What you need to do :: When you copy the material, keep each line exactly as it appears.

Data block ::
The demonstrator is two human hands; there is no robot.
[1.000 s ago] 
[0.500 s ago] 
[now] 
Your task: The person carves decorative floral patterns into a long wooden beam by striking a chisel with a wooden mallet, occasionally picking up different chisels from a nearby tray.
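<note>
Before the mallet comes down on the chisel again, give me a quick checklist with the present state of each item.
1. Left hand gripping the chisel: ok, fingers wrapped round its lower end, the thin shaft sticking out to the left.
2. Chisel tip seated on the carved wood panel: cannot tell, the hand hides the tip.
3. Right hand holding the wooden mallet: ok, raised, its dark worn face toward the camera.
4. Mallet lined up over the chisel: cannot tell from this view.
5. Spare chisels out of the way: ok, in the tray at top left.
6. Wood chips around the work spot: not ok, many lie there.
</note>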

Result of this task ::
The demonstrator is two human hands; there is no robot.
[1.000 s ago] 
[0.500 s ago] 
[now] 
Your task: The person carves decorative floral patterns into a long wooden beam by striking a chisel with a wooden mallet, occasionally picking up different chisels from a nearby tray.
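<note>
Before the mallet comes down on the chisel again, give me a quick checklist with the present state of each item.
1. Left hand gripping the chisel: ok, fingers wrapped round its lower end, the thin shaft sticking out to the left.
2. Chisel tip seated on the carved wood panel: cannot tell, the hand hides the tip.
3. Right hand holding the wooden mallet: ok, raised, its dark worn face toward the camera.
4. Mallet lined up over the chisel: cannot tell from this view.
5. Spare chisels out of the way: ok, in the tray at top left.
6. Wood chips around the work spot: not ok, many lie there.
</note>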

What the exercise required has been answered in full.